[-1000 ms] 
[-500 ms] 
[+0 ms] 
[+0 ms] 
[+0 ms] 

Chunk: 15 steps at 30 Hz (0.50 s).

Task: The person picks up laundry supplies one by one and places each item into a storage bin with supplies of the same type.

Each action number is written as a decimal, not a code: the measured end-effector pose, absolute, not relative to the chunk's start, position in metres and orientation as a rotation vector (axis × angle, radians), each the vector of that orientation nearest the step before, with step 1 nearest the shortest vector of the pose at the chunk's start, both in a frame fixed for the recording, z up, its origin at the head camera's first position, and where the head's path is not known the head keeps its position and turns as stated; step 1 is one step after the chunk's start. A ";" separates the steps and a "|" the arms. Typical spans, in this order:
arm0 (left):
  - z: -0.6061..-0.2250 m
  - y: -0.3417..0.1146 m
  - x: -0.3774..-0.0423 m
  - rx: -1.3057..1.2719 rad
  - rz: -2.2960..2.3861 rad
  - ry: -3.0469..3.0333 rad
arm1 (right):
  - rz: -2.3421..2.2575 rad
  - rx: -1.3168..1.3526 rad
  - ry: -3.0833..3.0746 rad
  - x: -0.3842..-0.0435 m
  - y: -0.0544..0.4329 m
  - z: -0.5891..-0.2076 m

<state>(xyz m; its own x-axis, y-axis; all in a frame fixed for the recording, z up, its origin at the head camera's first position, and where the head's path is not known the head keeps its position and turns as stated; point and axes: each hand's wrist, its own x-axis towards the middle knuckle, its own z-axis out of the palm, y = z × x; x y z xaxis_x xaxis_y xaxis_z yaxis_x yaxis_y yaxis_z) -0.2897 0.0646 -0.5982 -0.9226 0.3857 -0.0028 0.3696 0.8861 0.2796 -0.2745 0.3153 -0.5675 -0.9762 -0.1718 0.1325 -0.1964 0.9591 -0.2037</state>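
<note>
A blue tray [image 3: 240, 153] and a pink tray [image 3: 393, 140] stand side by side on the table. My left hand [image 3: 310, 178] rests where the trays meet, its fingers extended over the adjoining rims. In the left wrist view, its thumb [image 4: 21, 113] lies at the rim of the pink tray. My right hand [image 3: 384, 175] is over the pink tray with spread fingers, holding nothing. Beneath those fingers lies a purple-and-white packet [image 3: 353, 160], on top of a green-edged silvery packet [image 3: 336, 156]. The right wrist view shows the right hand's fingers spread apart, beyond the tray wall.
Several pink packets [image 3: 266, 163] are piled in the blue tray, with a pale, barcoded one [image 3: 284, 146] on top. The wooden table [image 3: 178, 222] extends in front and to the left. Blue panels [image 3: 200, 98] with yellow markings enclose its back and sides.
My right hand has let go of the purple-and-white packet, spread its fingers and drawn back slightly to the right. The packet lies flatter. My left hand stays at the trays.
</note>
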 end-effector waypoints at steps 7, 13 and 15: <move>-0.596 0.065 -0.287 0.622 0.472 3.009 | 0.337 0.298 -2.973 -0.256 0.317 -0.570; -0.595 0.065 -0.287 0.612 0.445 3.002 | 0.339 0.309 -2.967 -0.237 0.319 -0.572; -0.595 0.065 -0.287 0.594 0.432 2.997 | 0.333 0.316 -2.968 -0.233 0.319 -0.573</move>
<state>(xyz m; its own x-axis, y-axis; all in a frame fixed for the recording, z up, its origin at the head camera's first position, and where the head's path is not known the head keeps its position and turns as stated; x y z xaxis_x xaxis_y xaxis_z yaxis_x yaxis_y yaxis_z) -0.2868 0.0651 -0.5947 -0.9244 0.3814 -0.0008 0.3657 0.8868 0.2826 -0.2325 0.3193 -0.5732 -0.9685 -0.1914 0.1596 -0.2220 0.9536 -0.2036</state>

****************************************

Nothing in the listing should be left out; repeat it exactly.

Exercise output
[-1000 ms] 
[-500 ms] 
[+0 ms] 
[+0 ms] 
[+0 ms] 

Chunk: 15 steps at 30 Hz (0.50 s).

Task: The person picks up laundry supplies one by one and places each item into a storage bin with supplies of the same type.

Each action number is written as a decimal, not a code: the measured end-effector pose, absolute, not relative to the chunk's start, position in metres and orientation as a rotation vector (axis × angle, radians), each the vector of that orientation nearest the step before, with step 1 nearest the shortest vector of the pose at the chunk's start, both in a frame fixed for the recording, z up, its origin at the head camera's first position, and where the head's path is not known the head keeps its position and turns as stated; step 1 is one step after the chunk's start. A ";" separates the steps and a "|" the arms. Typical spans, in this order:
arm0 (left):
  - z: -0.6061..-0.2250 m
  - y: -0.3417..0.1146 m
  - x: -0.3774..-0.0423 m
  - rx: -1.3057..1.2719 rad
  - rz: -2.2960..2.3861 rad
  - ry: -3.0469..3.0333 rad
arm1 (right):
  - rz: -2.3421..2.2575 rad
  - rx: -1.3168..1.3526 rad
  - ry: -3.0833..3.0746 rad
  - x: -0.3842..-0.0435 m
  - y: -0.0544..0.4329 m
  - z: -0.5891..-0.2076 m

<state>(xyz m; its own x-axis, y-axis; all in a frame fixed for the recording, z up, its origin at the head camera's first position, and where the head's path is not known the head keeps its position and turns as stated; point and axes: each hand's wrist, its own x-axis towards the middle knuckle, its own z-axis out of the palm, y = z × x; x y z xaxis_x xaxis_y xaxis_z yaxis_x yaxis_y yaxis_z) -0.2897 0.0646 -0.5982 -0.9226 0.3857 -0.0028 0.3696 0.8861 0.2796 -0.2745 0.3153 -0.5675 -0.9762 -0.1718 0.1325 -0.1964 0.9591 -0.2037</state>
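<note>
A blue tray [image 3: 240, 153] and a pink tray [image 3: 393, 140] stand side by side on the table. My left hand [image 3: 310, 178] rests where the trays meet, its fingers extended over the adjoining rims. In the left wrist view, its thumb [image 4: 21, 113] lies at the rim of the pink tray. My right hand [image 3: 384, 175] is over the pink tray with spread fingers, holding nothing. Beneath those fingers lies a purple-and-white packet [image 3: 353, 160], on top of a green-edged silvery packet [image 3: 336, 156]. The right wrist view shows the right hand's fingers spread apart, beyond the tray wall.
Several pink packets [image 3: 266, 163] are piled in the blue tray, with a pale, barcoded one [image 3: 284, 146] on top. The wooden table [image 3: 178, 222] extends in front and to the left. Blue panels [image 3: 200, 98] with yellow markings enclose its back and sides.
My right hand has let go of the purple-and-white packet, spread its fingers and drawn back slightly to the right. The packet lies flatter. My left hand stays at the trays.
</note>
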 end-effector waypoints at steps 7, 13 and 15: <move>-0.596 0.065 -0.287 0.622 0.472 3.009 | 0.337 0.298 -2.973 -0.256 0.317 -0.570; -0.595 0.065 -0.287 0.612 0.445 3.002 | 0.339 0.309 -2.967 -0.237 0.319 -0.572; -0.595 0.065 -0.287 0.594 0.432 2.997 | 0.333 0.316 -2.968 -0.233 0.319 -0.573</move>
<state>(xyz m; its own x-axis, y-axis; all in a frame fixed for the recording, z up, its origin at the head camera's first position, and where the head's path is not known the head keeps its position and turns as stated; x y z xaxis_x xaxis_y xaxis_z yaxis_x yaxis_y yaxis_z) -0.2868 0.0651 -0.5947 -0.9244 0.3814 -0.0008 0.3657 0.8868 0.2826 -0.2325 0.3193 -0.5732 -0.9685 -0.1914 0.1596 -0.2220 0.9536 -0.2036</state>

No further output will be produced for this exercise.